Sierra del Tontal chinchilla rat
- Conservation status: Least Concern (IUCN 3.1)

Scientific classification
- Kingdom: Animalia
- Phylum: Chordata
- Class: Mammalia
- Order: Rodentia
- Family: Abrocomidae
- Genus: Abrocoma
- Species: A. schistacea
- Binomial name: Abrocoma schistacea Thomas, 1921
- Synonyms: Abrocoma cinerea schistacea

= Sierra del Tontal chinchilla rat =

- Genus: Abrocoma
- Species: schistacea
- Authority: Thomas, 1921
- Conservation status: LC
- Synonyms: Abrocoma cinerea schistacea

Species of rodent

The Sierra del Tontal chinchilla rat (Abrocoma schistacea) is a species of chinchilla rat. Found only in Argentina, this species was once thought to be part of Abrocoma cinerea. In 2002, Braun and Mares from the University of Oklahoma confirmed it to be a separate species.

==Description==
The Sierra del Tontal chinchilla rat is a smallish, rat-like animal, with a head-body length of about 16 cm, a tail about 10 cm long, and an average adult body weight of 174 g. It has drab greyish fur, which is paler on the underside, and has a faint stripe of darker fur running down the middle of the back and along the upper surface of the tail. The upper surfaces of the feet are covered with white fur, and there is also a distinct patch of white fur on the chest, covering a scent gland. The lower surfaces of the feet have thick pads with leathery tubercles, which help the animal gain traction on bare rock.

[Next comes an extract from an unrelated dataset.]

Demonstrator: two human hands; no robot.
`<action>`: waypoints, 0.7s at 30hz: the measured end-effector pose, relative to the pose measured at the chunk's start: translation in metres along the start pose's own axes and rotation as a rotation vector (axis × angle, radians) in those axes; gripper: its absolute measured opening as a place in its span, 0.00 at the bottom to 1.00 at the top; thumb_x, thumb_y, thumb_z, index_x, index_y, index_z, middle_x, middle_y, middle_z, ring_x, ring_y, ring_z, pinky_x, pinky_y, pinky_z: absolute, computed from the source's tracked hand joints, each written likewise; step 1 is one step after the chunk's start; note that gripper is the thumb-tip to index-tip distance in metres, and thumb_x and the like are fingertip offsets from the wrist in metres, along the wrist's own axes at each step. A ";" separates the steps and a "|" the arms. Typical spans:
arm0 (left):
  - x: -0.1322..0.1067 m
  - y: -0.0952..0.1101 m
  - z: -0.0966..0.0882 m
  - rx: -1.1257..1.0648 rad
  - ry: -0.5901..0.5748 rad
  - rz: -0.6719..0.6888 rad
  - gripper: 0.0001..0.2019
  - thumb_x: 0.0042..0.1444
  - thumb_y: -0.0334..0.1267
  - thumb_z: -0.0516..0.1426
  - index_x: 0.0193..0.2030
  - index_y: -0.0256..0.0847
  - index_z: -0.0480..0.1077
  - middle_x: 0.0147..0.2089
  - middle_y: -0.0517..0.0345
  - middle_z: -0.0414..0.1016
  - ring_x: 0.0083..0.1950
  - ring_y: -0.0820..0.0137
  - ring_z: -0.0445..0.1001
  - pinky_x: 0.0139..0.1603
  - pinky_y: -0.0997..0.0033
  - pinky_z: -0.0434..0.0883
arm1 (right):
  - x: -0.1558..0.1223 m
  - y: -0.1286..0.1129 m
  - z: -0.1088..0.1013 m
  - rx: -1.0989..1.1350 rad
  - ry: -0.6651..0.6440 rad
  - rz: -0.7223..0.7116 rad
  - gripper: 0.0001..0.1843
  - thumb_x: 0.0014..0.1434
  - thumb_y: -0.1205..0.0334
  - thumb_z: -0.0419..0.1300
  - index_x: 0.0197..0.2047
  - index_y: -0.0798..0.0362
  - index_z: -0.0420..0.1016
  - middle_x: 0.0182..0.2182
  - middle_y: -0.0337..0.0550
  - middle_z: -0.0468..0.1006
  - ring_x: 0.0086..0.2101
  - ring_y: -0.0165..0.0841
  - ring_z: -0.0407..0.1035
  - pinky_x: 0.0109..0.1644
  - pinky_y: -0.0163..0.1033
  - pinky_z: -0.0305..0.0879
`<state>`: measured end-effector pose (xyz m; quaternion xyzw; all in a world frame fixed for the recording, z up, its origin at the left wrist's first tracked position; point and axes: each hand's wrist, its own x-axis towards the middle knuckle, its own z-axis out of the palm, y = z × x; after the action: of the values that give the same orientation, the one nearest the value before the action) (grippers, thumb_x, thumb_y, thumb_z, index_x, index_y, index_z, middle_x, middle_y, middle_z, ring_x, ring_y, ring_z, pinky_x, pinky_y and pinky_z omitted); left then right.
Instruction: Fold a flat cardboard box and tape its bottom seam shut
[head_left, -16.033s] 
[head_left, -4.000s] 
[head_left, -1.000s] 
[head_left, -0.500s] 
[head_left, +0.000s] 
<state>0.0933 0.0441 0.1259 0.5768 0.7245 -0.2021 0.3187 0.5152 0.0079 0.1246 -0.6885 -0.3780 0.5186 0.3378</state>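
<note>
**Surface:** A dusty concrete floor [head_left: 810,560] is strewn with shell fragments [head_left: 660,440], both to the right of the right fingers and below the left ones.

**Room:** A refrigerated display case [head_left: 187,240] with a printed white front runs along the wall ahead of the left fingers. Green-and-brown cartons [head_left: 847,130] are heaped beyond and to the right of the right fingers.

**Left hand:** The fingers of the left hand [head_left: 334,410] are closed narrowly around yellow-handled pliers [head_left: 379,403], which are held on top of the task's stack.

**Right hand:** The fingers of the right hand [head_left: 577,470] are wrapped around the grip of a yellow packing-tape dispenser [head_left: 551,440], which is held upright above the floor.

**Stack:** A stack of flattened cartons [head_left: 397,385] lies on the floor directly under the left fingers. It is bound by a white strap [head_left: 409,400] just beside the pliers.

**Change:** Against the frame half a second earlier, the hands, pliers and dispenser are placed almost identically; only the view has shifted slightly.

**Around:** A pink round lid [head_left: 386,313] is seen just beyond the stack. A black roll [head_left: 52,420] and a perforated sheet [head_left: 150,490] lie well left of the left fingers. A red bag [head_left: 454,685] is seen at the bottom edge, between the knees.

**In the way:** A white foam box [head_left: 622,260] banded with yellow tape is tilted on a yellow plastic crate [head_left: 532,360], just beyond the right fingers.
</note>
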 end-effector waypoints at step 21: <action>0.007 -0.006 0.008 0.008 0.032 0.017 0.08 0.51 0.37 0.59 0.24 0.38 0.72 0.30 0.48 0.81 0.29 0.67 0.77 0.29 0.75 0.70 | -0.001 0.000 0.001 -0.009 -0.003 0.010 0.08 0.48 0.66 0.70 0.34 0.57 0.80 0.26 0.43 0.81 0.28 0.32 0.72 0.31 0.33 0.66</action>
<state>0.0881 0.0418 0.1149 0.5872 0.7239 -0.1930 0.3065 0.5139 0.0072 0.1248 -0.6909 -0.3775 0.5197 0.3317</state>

==Distribution and habitat==
The species is known only from the Sierra del Tontal, in San Juan Province of north-western Argentina. The region is a rocky desert, dominated by shrubs and cacti, and the animal has been found between elevations of 1100 and 2900 m. No subspecies are recognised.

==Biology and behaviour==
The Sierra del Tontal chinchilla rat is thought to be primarily diurnal, being most active in the early morning, and live in groups of three to four individuals. They shelter in rocky crevices on east-facing slopes, and deposit their faeces in large latrines. They are herbivorous, and feed almost entirely on jarilla bushes, being resistant to the toxic compounds produced by those plants. Like the related Punta de Vacas chinchilla rat, the Sierra del Tontal species has a pair of "false teeth" in the mid-line of its palate, which apparently help with food manipulation and are aided by a horny pad on the tongue. These false teeth arise from the epithelium of the mouth, and are not preserved in skeletal remains of the animal.

Nothing is known of their reproduction, although other chinchilla rats give birth to litters of up to six pups twice a year.